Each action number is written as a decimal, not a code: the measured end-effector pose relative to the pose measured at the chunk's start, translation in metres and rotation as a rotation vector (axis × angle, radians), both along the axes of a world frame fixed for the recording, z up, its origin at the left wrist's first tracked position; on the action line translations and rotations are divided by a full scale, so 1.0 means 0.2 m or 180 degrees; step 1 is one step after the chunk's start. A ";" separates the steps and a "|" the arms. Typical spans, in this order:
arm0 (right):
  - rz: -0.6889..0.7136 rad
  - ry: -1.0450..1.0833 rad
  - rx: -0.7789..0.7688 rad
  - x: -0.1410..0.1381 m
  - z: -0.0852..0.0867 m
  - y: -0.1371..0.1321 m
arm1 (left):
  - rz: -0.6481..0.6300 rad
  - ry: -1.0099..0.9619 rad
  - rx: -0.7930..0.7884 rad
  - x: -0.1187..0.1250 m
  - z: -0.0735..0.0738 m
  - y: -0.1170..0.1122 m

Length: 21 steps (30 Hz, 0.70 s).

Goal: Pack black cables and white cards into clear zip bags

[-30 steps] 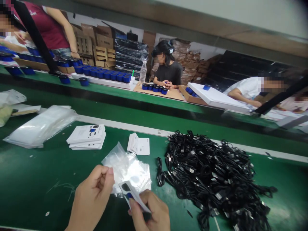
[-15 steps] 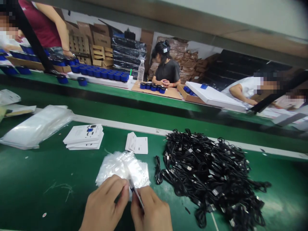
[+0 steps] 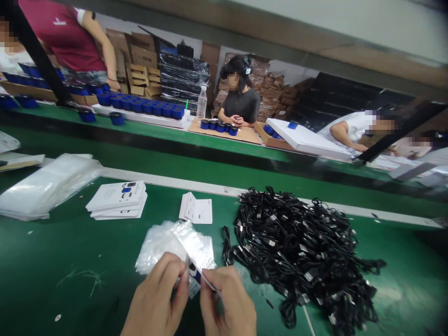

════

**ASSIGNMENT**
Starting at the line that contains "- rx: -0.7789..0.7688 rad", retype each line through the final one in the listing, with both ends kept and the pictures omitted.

**TASK SOLUTION**
  - rx: -0.7789..0.7688 rad
  - x: -0.1410..0.1381 m
  - z: -0.0852..0.0867 m
  - y: -0.1371..0.1321 m
arm1 (left):
  - rz: -0.6481..0.6300 rad
  - ry: -1.0099..0.9619 rad
  - rx: -0.7930..0.7884 rad
  - x: -0.1187..0.1250 m
  - z: -0.0735..0.0738 m
  - y: -0.1170..0.1122 m

Length: 21 steps (30 Hz, 0.70 s).

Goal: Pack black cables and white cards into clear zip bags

[-30 steps] 
[-15 steps] 
[+0 steps] 

The required output is complete.